**WHAT THIS TASK INVOLVES:**
For this exercise, print the listing below exactly, without its pictures.

**RECORDS PROVIDED:**
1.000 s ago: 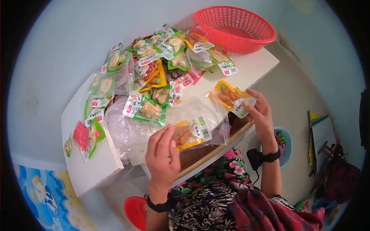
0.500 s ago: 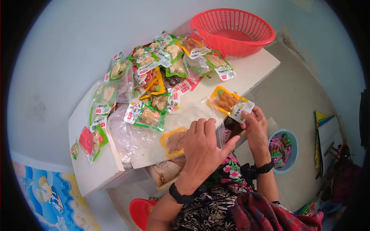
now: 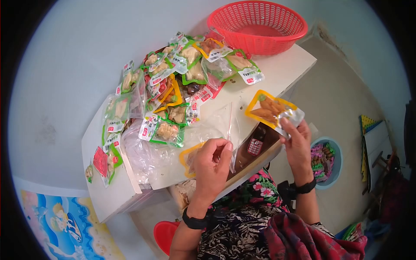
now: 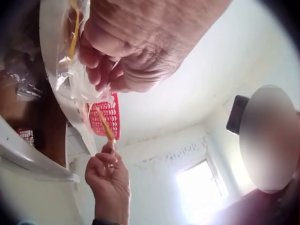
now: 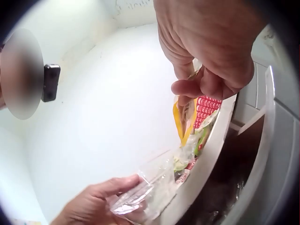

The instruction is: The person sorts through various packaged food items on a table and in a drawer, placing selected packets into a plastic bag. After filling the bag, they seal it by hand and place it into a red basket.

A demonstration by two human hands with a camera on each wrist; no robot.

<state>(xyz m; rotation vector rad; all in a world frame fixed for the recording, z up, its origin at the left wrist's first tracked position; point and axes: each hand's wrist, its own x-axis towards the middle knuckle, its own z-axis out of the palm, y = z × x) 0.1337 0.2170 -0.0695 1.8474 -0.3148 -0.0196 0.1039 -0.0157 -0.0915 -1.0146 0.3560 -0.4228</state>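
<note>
Yellow-edged packet [image 3: 269,110] up in right hand [image 3: 297,143], between 2 and 3 o'clock

Clock read from the middle of the head view. Hands: two. Right, 3 o'clock: narrow grip, thumb and fingers pinching one packet by its white end; brown pieces show through its clear front. Packet is held above the near edge of the white table [image 3: 288,65].

Left hand [image 3: 212,167], 6 o'clock: narrow grip, thumb and fingertips pinching the edge of one clear bag [image 3: 226,125]. Second yellow-edged packet [image 3: 185,161], 7 o'clock, seen through clear plastic; cannot tell whether inside the bag or under it.

Packet pile [image 3: 193,78], 11 o'clock: more than ten, overlapping, exact count hidden. Between 8 and 9: three more. One red packet [image 3: 100,162] touches one green-edged packet [image 3: 114,161]; one small packet [image 3: 89,173] just beside.

Red basket [image 3: 268,45], 1 o'clock: one, on the table. Drawer [image 3: 271,138], between 3 and 4: one phone [image 3: 255,144] inside. Blue basin [image 3: 339,164], same bearing, farther out: one, contents uncountable.
</note>
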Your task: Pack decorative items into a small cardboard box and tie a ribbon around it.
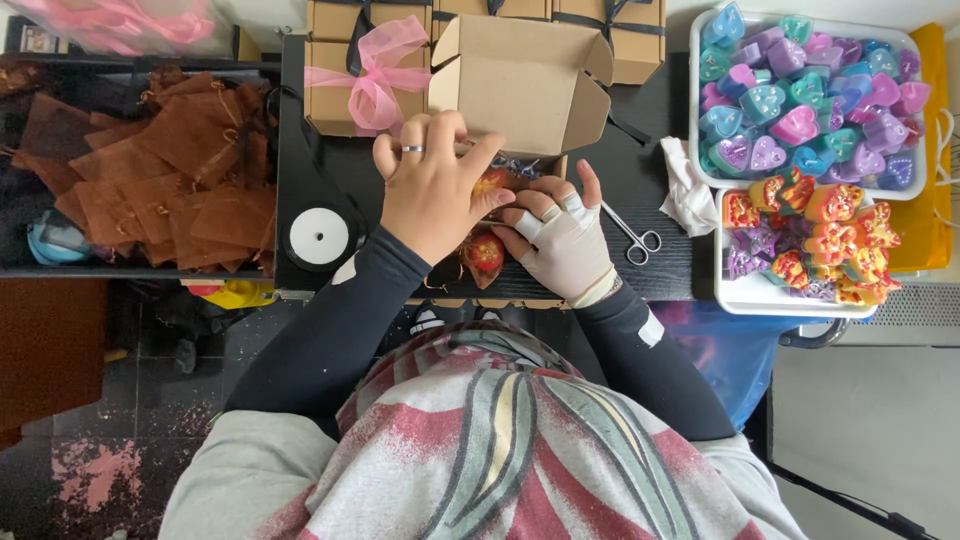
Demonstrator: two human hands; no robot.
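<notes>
My left hand (432, 185), bare with a ring, presses down into an open brown cardboard box (520, 80) on the black table (640, 170). My right hand (562, 235), in a white glove with taped fingers, sits next to it at the box's front edge. Between the hands a small red and orange item in a sheer pouch (492, 183) shows; both hands touch it. A second pouched red item (484, 254) lies just below, near the table's front edge.
Small scissors (634, 236) lie right of my right hand. White trays hold heart-shaped pastel pieces (800, 95) and red-orange pieces (830, 235). A white ribbon spool (319, 236), a box with a pink bow (372, 75) and brown organza bags (160, 170) are left.
</notes>
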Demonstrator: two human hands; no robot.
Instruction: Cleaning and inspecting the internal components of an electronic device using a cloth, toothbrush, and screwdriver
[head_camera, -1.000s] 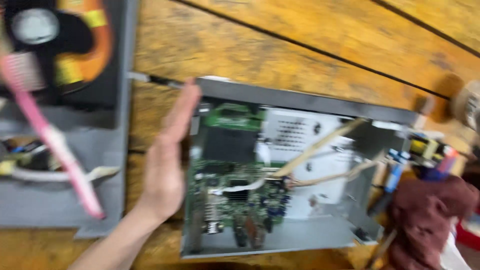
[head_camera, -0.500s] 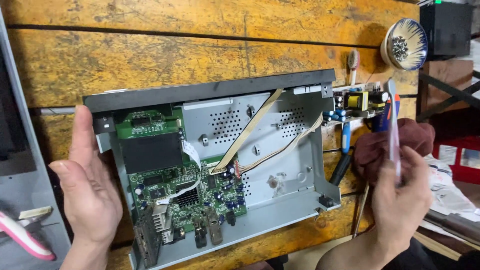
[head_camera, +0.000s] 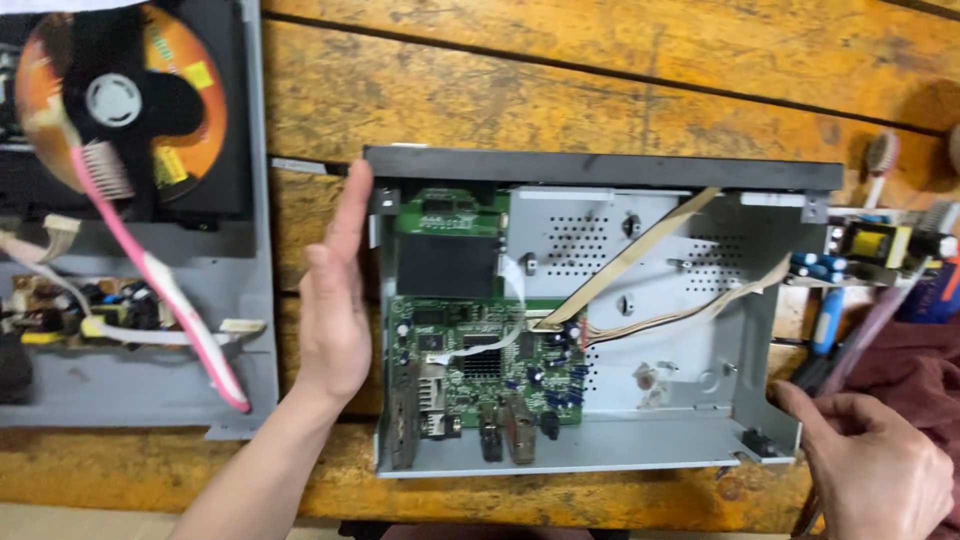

**WRITTEN RESPONSE:**
1.000 s ago: 
0.500 s ago: 
now: 
now: 
now: 

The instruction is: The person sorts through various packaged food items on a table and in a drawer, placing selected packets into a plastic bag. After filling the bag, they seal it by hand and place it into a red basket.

A demonstration by two human hands with a camera on each wrist; no robot.

<state>(xyz m; rotation vector rad; all in a world frame fixed for the recording, z up, its origin at the left wrist's first tracked position; point and axes: each hand's wrist, its own x-axis towards the middle knuckle, its own z-axis out of the palm, y = z × x) 0.1337 0.2170 -0.0695 1.8474 -0.3148 -0.0196 0.1039 -0.0157 -0.0915 -1.0146 0.3560 -0.4228</state>
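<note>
Yellow-edged packet [image 3: 269,110] up in right hand [image 3: 297,143], between 2 and 3 o'clock

Clock read from the middle of the head view. Hands: two. Right, 3 o'clock: narrow grip, thumb and fingers pinching one packet by its white end; brown pieces show through its clear front. Packet is held above the near edge of the white table [image 3: 288,65].

Left hand [image 3: 212,167], 6 o'clock: narrow grip, thumb and fingertips pinching the edge of one clear bag [image 3: 226,125]. Second yellow-edged packet [image 3: 185,161], 7 o'clock, seen through clear plastic; cannot tell whether inside the bag or under it.

Packet pile [image 3: 193,78], 11 o'clock: more than ten, overlapping, exact count hidden. Between 8 and 9: three more. One red packet [image 3: 100,162] touches one green-edged packet [image 3: 114,161]; one small packet [image 3: 89,173] just beside.

Red basket [image 3: 268,45], 1 o'clock: one, on the table. Drawer [image 3: 271,138], between 3 and 4: one phone [image 3: 255,144] inside. Blue basin [image 3: 339,164], same bearing, farther out: one, contents uncountable.
</note>
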Your task: Pack decorative items into a small cardboard box and tie a ribbon around it.
Demonstrator: two human hands; no robot.
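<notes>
My left hand (432, 185), bare with a ring, presses down into an open brown cardboard box (520, 80) on the black table (640, 170). My right hand (562, 235), in a white glove with taped fingers, sits next to it at the box's front edge. Between the hands a small red and orange item in a sheer pouch (492, 183) shows; both hands touch it. A second pouched red item (484, 254) lies just below, near the table's front edge.
Small scissors (634, 236) lie right of my right hand. White trays hold heart-shaped pastel pieces (800, 95) and red-orange pieces (830, 235). A white ribbon spool (319, 236), a box with a pink bow (372, 75) and brown organza bags (160, 170) are left.
</notes>
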Demonstrator: two human hands; no robot.
Instruction: Cleaning and inspecting the internal components of an electronic device using a cloth, toothbrush, and screwdriver
[head_camera, -1.000s] 
[head_camera, -0.500s] 
[head_camera, +0.000s] 

No additional output is needed.